Big Thief, désormais resserré en trio autour de Adrianne Lenker, (guitare, chant), Buck Meek (guitare, chœurs) et James Krivchenia (batterie) sont de retour dans les bacs avec « Double Infinity ».  Le groupe originaire de Brooklyn revient là où on ne les attendait pas. Leur sixième album, s’ouvre comme une fissure dans le temps, un espace où tout se joue par paire : passé et futur, perte et promesse, feu des arbres et crue des rivières. Tout brûle, tout déborde, les yeux vers le ciel, le chaos sous nos pieds, et pourtant, une étrange sérénité s’installe. Est-ce cela, habiter l’infini ?

« Comment la beauté vivante pourrait-elle être autre chose que vraie ? » Sous nos oreilles attentives, un paysage sonore kaléidoscopique se déploie, des textures changeantes, des rythmiques liquides, des guitares en suspension forment l’univers infiniment poignant de ce disque. On pense presque immédiatement aux fantômes folk de Nick Drake, aux architectures sonores de Talk Talk, mais filtrées par une lumière contemporaine, vibrante, presque incandescente. 
Adrianne Lenker chante le temps qui échappe, et nous entraîne dans un voyage intérieur où le monde du langage se brise sur les bords du réel. Quand les mots se taisent, la guitare hurle, distordue, métallique dans une chambre d’écho chamanique, charismatique. Los Angeles poursuit cette exploration du subconscient dans un maelstrom d’amour, amitié, désir, tout s’y confond. Et la voix de Adrianne, douce et fiévreuse, cherche cette vérité au-delà des définitions.

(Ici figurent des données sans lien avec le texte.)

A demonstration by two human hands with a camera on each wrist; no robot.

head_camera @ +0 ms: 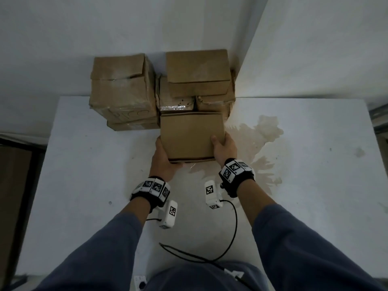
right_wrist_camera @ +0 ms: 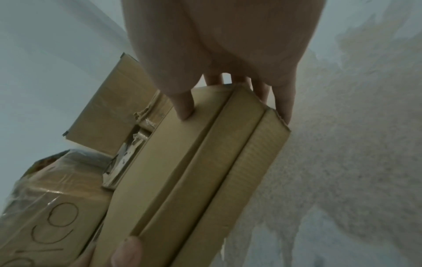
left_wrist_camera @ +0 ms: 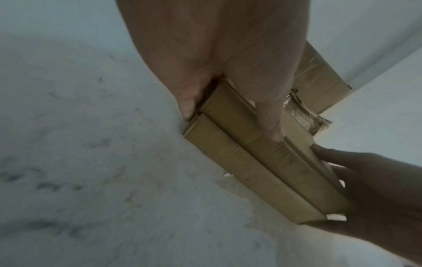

Au fil de l’écoute, un triptyque de sensations se dessine où le mystique « Double Infinity », avec un chant hypnotique, répétitif, qui trace des cercles dans l’espace vaporeux, le charnel « All Night All Day », et ses pulsations intimes, faites de caresse rythmique, mélodique, organique, le tellurique « Grandmother », ode au rock and roll, rituel partagé avec Laraaji et ses synthés/cithares qui vibrent comme des étoiles aux couleurs limpides.

Qu’est-ce qui fait tenir tout cela ensemble ? Probablement cette tension entre l’improvisation des sessions collectives, le souffle jazz hypnotique, le jam-room groovy cosmique, et la précision de la sélection : neuf morceaux choisis, ciselés, comme autant de joyaux brillants dans un lit de rivière.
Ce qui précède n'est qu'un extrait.